» TO DO
Whatever follows the line containing "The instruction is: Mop" in the listing below should be printed exactly, along with that line itself.

--------------------------------------------------

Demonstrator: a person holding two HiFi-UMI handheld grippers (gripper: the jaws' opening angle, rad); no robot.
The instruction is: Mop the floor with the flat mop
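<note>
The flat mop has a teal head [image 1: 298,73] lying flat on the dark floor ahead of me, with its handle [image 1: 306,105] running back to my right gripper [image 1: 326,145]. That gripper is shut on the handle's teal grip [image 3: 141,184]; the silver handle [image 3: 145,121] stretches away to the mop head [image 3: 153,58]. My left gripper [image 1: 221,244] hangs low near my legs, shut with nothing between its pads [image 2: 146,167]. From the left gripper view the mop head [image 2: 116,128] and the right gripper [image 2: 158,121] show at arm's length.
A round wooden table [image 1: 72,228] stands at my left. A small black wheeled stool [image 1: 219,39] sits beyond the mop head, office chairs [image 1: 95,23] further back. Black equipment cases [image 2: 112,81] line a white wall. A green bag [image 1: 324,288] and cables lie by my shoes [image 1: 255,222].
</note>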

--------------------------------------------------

» WRITTEN ANSWER
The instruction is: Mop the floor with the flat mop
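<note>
The flat mop has a teal head [image 1: 298,73] lying flat on the dark floor ahead of me, with its handle [image 1: 306,105] running back to my right gripper [image 1: 326,145]. That gripper is shut on the handle's teal grip [image 3: 141,184]; the silver handle [image 3: 145,121] stretches away to the mop head [image 3: 153,58]. My left gripper [image 1: 221,244] hangs low near my legs, shut with nothing between its pads [image 2: 146,167]. From the left gripper view the mop head [image 2: 116,128] and the right gripper [image 2: 158,121] show at arm's length.
A round wooden table [image 1: 72,228] stands at my left. A small black wheeled stool [image 1: 219,39] sits beyond the mop head, office chairs [image 1: 95,23] further back. Black equipment cases [image 2: 112,81] line a white wall. A green bag [image 1: 324,288] and cables lie by my shoes [image 1: 255,222].
</note>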

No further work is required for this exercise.